O pedagogo, fundador da Escola da Ponte, que de Portugal ao Brasil derrubou paredes e edificou no mesmo espaço mais de uma centena de construções sociais de aprendizagens, deixa a sua inquietação: Muitos docentes transformaram-se numa «subcultura profissional, forjada numa pedagogia fóssil que os impelia à obediência a ‘legítimos superiores’ e os impedia de se aperceberem figurantes de uma farsa, que poderia redundar em drama»
As aulas já terminaram para todos os ciclos de ensino e o Jornal Tornado perguntou ao professor José Pacheco – que aos 70 anos ainda “não ganhou juízo” – o que se aprendeu nestes tempos pandémicos em mais um ano severamente atípico.
O agravamento da pandemia de covid-19 no início de 2021 levou a que mais de 1,2 milhões de alunos voltassem novamente para casa, pouco depois das férias do Natal. Os números de infectados não paravam de subir e os hospitais do País entravam em ruptura. O receio voltava a instalar-se no dia-a-dia dos portugueses e o Governo de Costa impôs, então, a interrupção das actividades lectivas e não lectivas presenciais, durante duas semanas, a partir de 22 de Janeiro.
Depois da experiência do primeiro confinamento, a segunda fase do modelo de ensino à distância regressou a 8 de Fevereiro e o verdadeiro impacto da avalancha de mudanças na comunidade escolar ainda está por traçar. Mas não para o mestre em “Educação da Criança”: tanto a aula presencial como a aula à distância “é tempo perdido e ilusão de ensinagem”.“Ou tralha costumeira do obsoleto sistema de Educação”.
Jornal Tornado: Na recta final do ano lectivo é tempo de balanços. As escolas, alunos e professores vão voltar a ser os mesmos na era pós-covid?
José Pacheco: Recordo-me de, há cerca de um ano, o senhor ministro, numa comunicação ao País, afirmar que seria “uma escola bem diferente” aquela que encontrariam os estudantes. Mentiu.
Pode concretizar?
Foi uma “escola igual” aquela que ele anunciou, porque o isolamento social daria lugar a um regresso à mesmice.
“Confinados nas suas casas, os jovens denotavam total ausência de autonomia. A escola da aula fizera deles seres dependentes, individualistas”
O Governo de Portugal decretou que os tempos lectivos seriam concentrados apenas no período da manhã ou da tarde.

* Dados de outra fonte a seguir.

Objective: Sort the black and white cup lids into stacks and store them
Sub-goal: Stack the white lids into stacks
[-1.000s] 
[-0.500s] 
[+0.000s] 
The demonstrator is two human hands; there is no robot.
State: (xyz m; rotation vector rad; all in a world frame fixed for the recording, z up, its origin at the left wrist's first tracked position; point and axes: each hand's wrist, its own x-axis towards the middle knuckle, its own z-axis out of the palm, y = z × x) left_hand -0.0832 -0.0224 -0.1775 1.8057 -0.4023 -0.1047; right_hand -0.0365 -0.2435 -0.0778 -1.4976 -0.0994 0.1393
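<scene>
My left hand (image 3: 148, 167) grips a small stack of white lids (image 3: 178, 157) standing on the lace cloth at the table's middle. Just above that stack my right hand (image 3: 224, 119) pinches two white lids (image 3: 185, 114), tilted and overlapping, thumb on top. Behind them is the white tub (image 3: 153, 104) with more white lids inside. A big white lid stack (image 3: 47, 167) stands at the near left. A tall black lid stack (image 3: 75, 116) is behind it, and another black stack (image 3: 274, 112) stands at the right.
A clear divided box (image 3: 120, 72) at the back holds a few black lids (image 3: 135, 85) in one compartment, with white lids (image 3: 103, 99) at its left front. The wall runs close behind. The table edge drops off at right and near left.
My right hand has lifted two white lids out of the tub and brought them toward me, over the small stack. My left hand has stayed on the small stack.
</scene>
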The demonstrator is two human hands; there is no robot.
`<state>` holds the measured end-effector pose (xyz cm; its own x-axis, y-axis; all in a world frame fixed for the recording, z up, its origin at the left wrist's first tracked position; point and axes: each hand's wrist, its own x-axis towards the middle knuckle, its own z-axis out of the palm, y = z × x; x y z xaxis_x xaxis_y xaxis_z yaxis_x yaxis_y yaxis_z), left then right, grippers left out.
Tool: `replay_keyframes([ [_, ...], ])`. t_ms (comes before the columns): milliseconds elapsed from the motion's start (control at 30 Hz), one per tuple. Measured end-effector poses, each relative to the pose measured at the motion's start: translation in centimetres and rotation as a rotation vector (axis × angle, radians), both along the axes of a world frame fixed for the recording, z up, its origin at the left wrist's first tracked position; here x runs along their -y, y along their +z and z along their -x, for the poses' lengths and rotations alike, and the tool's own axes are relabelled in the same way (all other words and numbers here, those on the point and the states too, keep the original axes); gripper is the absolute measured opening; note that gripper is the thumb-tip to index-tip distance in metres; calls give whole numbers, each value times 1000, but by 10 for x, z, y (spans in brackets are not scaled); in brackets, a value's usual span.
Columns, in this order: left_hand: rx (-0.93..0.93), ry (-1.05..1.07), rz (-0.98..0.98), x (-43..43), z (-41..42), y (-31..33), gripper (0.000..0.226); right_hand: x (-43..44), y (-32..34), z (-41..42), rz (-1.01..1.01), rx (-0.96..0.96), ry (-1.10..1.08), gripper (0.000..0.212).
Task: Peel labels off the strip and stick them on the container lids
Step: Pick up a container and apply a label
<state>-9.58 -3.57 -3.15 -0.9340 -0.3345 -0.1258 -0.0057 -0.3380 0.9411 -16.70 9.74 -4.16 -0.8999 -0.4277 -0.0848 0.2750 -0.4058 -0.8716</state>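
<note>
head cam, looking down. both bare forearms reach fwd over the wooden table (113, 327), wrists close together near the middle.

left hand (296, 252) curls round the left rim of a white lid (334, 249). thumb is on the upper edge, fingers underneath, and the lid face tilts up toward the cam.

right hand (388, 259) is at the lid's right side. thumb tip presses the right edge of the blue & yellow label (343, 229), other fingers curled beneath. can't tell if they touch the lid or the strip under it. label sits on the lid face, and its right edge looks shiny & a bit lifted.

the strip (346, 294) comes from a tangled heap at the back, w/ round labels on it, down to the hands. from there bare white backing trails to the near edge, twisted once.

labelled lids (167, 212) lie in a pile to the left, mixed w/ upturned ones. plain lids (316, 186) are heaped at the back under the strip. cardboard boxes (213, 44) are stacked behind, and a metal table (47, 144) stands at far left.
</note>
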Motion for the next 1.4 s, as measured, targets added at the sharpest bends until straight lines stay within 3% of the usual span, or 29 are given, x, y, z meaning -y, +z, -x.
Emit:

As turmas poderiam ser desdobradas, para garantir o distanciamento social, embora não se indicasse um número máximo de alunos habitando um mesmo espaço. Os intervalos entre as aulas passariam a ter “a menor duração possível” e, entre as aulas, os alunos permaneceriam dentro das salas.
No despropósito desse “regresso às aulas”, as medidas de prevenção da covid-19 consistiriam em reformular horários. As aulas de cada turma deveriam ser consecutivas, para que não houvesse períodos livres entre elas. As escolas deveriam “concentrar o máximo de aulas de cada turma para minimizar o número de vezes que os alunos tenham de se deslocar à escola, ao longo da semana”.

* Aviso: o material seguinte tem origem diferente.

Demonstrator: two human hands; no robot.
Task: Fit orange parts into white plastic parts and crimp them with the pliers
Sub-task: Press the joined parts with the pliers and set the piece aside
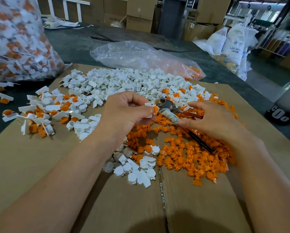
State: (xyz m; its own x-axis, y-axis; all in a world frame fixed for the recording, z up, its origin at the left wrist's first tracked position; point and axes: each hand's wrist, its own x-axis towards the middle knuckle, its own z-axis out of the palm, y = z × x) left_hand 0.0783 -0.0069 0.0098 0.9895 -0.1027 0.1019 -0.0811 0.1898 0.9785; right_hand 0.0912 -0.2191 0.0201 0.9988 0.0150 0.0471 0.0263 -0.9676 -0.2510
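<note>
So the left hand (pixel 125 111) pinches a white part (pixel 148 104) with its orange part (pixel 155 109) right beside the pliers (pixel 167 105), which the right hand (pixel 213 120) grips. Probably best to seat it squarely before squeezing.

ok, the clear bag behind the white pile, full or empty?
Nearly empty: the clear bag lies collapsed flat, with only some orange parts showing in its right end.

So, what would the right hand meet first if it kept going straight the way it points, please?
The right hand points left, pliers leading. Their head would first meet the white part with an orange insert pinched by the left hand; they may already touch, depth is unclear.
</note>
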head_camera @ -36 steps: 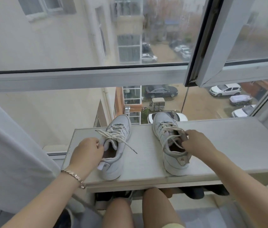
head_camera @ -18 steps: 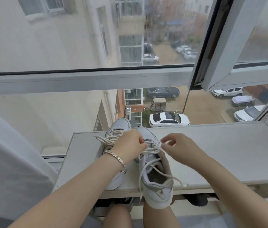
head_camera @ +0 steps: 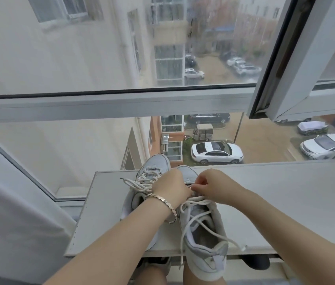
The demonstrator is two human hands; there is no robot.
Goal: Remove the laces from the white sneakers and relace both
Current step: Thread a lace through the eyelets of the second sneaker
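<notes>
Two white sneakers sit on a pale shelf point(head_camera: 275, 202) under the window. The left sneaker point(head_camera: 152, 167) lies further back, partly hidden by my left forearm, its lace point(head_camera: 135, 184) loose. The right sneaker point(head_camera: 201, 237) is closer, with its heel hanging over the shelf's front edge. Its untied lace point(head_camera: 209, 225) trails loose across the opening and over the heel. My left hand point(head_camera: 170, 189) and my right hand point(head_camera: 212, 186) meet over this sneaker's upper eyelets. Both pinch its lace there. A bracelet circles my left wrist.
A large window with a white frame point(head_camera: 121, 103) stands right behind the shelf; an open sash point(head_camera: 298, 58) hangs at the upper right. A white curtain point(head_camera: 8, 212) hangs at the left. My knees and dark shoes point(head_camera: 255, 262) are under the shelf's front edge.
The right sneaker has been pulled toward me and left, next to the other one. My left hand left the left sneaker and joined my right hand on the right sneaker's lace.
</notes>
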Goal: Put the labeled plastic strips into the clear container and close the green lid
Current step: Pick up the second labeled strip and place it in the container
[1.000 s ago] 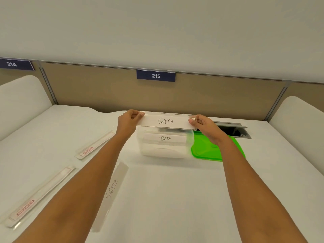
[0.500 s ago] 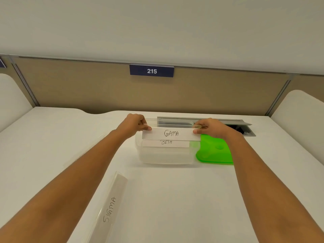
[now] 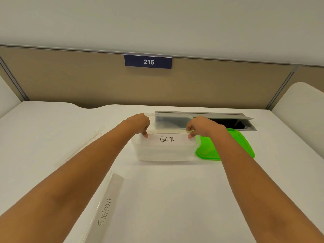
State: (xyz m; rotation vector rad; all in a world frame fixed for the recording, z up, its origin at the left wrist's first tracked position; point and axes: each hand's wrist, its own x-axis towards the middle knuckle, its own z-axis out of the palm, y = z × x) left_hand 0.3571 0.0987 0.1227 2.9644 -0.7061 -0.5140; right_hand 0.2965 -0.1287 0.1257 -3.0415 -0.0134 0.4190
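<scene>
Pinching GAMA strip (image 3: pixel 167 139) at both ends w/ left hand (image 3: pixel 138 124) + right hand (image 3: pixel 201 125), fingertips curled onto it, on edge inside clear container (image 3: pixel 164 154) at near wall; prob light, stiff-ish, slick, so best gripped at ends.

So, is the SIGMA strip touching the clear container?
Apart. The head view shows bare table between the SIGMA strip and the clear container. The left hand and right hand pinch the GAMA strip.
</scene>
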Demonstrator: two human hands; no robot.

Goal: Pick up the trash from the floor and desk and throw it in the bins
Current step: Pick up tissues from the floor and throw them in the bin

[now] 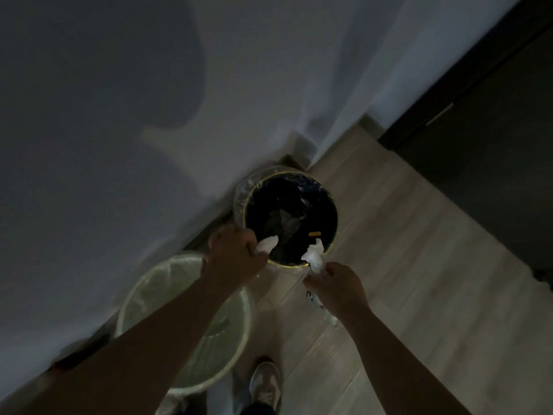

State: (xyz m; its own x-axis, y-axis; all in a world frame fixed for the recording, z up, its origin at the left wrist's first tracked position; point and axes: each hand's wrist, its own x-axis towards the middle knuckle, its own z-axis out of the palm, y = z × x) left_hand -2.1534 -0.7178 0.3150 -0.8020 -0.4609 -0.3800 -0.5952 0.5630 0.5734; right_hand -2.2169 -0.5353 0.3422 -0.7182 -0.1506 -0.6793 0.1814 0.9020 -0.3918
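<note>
- A shoe (265,384) stands on the pale wood floor (404,280) at the bottom edge, nearest the camera.
- Beside it to the left, against the wall (119,145), sits a pale green bin (241,330) with a clear liner; the left forearm crosses over it, and what lies inside is too dim to tell.
- The left hand (232,253) is curled into a fist, fingers together and clamped on a white crumpled tissue (267,244) that sticks out past the knuckles over the near rim of the black bin (329,205).
- The right hand (336,287) pinches a second white wad of paper (314,256) between closed fingertips; the wad points up from the fingers over the same rim, and a printed scrap (314,299) hangs beneath the palm.
- The black bin, farther off in the corner, has a yellow rim and a clear liner folded over its edge; inside lie dark crumpled material and a small orange piece (314,234) near the front.
- A dark door (478,145) stands beyond on the right.
</note>
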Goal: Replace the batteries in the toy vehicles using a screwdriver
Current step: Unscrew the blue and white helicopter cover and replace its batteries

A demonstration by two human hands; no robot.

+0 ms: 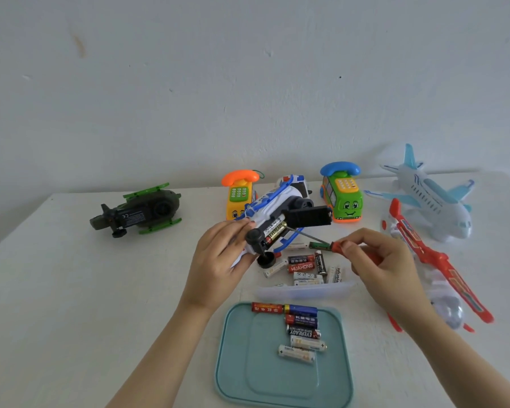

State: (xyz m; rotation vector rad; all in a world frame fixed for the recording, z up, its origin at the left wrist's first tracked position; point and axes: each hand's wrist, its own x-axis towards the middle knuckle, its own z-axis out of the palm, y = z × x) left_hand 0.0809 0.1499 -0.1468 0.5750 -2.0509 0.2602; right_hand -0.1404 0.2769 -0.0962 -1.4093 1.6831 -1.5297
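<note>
Screwdriver [318, 245] with orange handle pinched between thumb and fingers of right hand [380, 260], tip at open battery bay of white-and-blue toy helicopter [273, 207]. Helicopter belly-up above desk [71, 290], gripped from the left by left hand [218, 260], fingers curled round the body. Black battery cover [308, 216] swung up; seated batteries [276, 231] exposed. Loose batteries [304, 267] in clear container [306, 291] just near; further batteries in a row [302, 328] on teal lid [248, 363].

Head-worn wide-angle view, looking forward and down — near the table [71, 275], wall behind
</note>
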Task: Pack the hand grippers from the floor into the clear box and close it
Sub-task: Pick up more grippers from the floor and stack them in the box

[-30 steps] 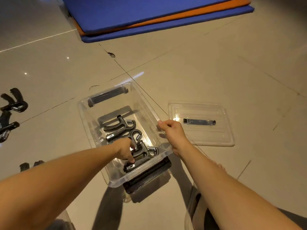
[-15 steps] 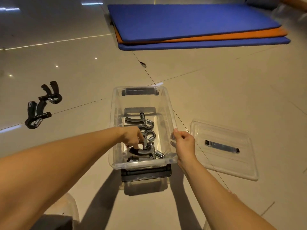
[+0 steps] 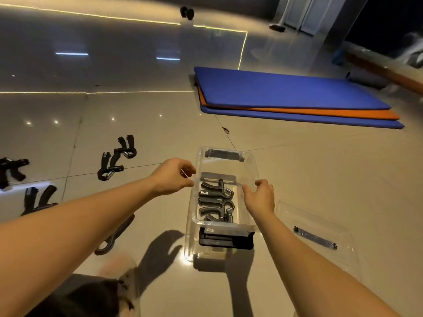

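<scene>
Head view, packing part-way through: the clear box (image 3: 250, 167) stands open on the floor (image 3: 309, 175) at lower centre of the frame, with three hand grippers (image 3: 216, 192) lying in a row inside it. At least five loose grippers (image 3: 109, 167) lie on the tiles across the left of the frame, well apart from the box, one of them partly hidden under the left forearm. The lid (image 3: 320, 216) lies flat at lower right, beside the box. The left hand (image 3: 171, 176) hovers just outside the box's left wall, fingers loosely curled, holding nothing. The right hand (image 3: 259, 196) sits at the right rim, thumb and fingers half-curled; whether they touch the plastic cannot be told. Judged progress: under half packed, with loose grippers to gather and the lid to fit
</scene>
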The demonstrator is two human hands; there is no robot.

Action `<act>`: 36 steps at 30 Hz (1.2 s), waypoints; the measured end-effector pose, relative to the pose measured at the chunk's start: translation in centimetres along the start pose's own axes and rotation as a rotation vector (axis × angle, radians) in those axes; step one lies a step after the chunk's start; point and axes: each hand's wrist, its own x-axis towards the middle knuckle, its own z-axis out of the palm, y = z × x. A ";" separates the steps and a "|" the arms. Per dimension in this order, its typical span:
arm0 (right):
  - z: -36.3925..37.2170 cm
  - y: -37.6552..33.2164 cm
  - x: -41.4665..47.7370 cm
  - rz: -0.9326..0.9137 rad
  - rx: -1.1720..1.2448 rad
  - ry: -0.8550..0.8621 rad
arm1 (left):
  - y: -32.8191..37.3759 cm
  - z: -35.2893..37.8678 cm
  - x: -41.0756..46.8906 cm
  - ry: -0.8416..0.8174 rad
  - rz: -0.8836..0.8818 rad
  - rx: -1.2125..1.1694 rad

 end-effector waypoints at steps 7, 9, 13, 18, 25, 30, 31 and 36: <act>5.1 -8.8 -8.0 -0.327 0.129 -0.171 | -4.5 -7.8 -10.3 0.175 -0.183 0.086; 7.7 -9.9 -10.8 -0.375 0.157 -0.251 | -6.4 -9.2 -13.4 0.226 -0.269 0.101; 13.0 -11.8 -14.8 -0.433 0.062 -0.446 | -10.2 -11.6 -17.9 0.296 -0.425 0.136; 18.9 -13.5 -16.7 -0.590 -0.172 -0.620 | -16.7 -13.4 -20.3 0.377 -0.584 0.130; 28.0 -13.1 -16.3 -0.894 -0.615 -0.813 | -28.0 -9.7 -24.5 0.241 -0.850 0.076; 32.2 -12.1 -14.7 -0.977 -0.751 -0.952 | -32.0 -5.5 -26.5 0.113 -0.989 -0.094; 33.0 -11.9 -14.5 -1.024 -0.778 -0.961 | -32.3 -4.5 -26.7 0.109 -0.987 -0.095; 35.8 -11.2 -13.8 -1.122 -0.801 -0.918 | -33.9 -1.6 -26.5 0.208 -0.918 -0.023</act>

As aulas teriam de ser dadas entre as dez e as dezassete horas. E os horários das turmas seriam desfasados “evitando, o mais possível, a concentração dos alunos, dos professores e do pessoal não docente no recinto escolar”. As salas de “dar aula” não poderiam ser contíguas, mas distantes umas das outras. Dentro delas, haveria apenas um aluno por mesa e deveria ser evitada uma disposição de mesas em que os estudantes ficassem de frente uns para os outros.
“Muitos pais me pediam ajuda. Mas que ajuda poderia eu dar? Dizer-lhes que deveriam rejeitar as inúteis aulas online, recusar participar da farsa? Seria pouco aconselhável, porque as escolas e as secretarias reforçavam ameaças”
Confesso que corei de vergonha, perante mais esse ministerial delírio. E possuído pela indignação, perante o obsceno silêncio dos meus companheiros das ciências da educação face a tantos absurdos – tempo lectivo, intervalo, horário de turma, a tralha costumeira do obsoleto sistema de Educação.
Após dois confinamentos com aulas à distância, nada se aprendeu?
Durante décadas, o poder público desperdiçou recursos e fomentou a reprodução da mesmice em versão digital.
Quando as escolas começaram as emissões de TV e a exportar inúteis aulas virtuais, as “ajudas” às famílias surgiam online, sob a forma de paliativos de um modelo de ensino obsoleto e sem fundamento científico. Confinados nas suas casas, os jovens denotavam total ausência de autonomia. A escola da aula fizera deles seres dependentes, individualistas.
Muitos pais me pediam ajuda. Mas que ajuda poderia eu dar? Dizer-lhes que deveriam rejeitar as inúteis aulas online, recusar participar da farsa? Seria pouco aconselhável, porque as escolas e as secretarias reforçavam ameaças com o legalismo de “um artigo 4.º” de um decreto qualquer que, “pelo disposto no Estatuto do Aluno e Ética Escolar”, estavam os alunos obrigados ao dever de assiduidade nas sessões síncronas e ao cumprimento das atividades propostas para as sessões assíncronas, “nos termos a definir pela escola”. E passavam das tentativas de persuasão à intimidação: “Quero ressalvar que a dita escolaridade obrigatória implica deveres para todos nós, alunos, professores e pais e é para ser levada a sério, podendo trazer complicações para quem não cumpre”. Este e muitos outros docentes não eram “éticos”, nem “levavam a sério” o seu múnus profissional, mas não o sabiam. Uma subcultura profissional, forjada numa pedagogia fóssil e numa miserável formação de professores, os impelia à obediência a “legítimos superiores”, os impedia de se aperceberem figurantes de uma farsa, que poderia redundar em drama.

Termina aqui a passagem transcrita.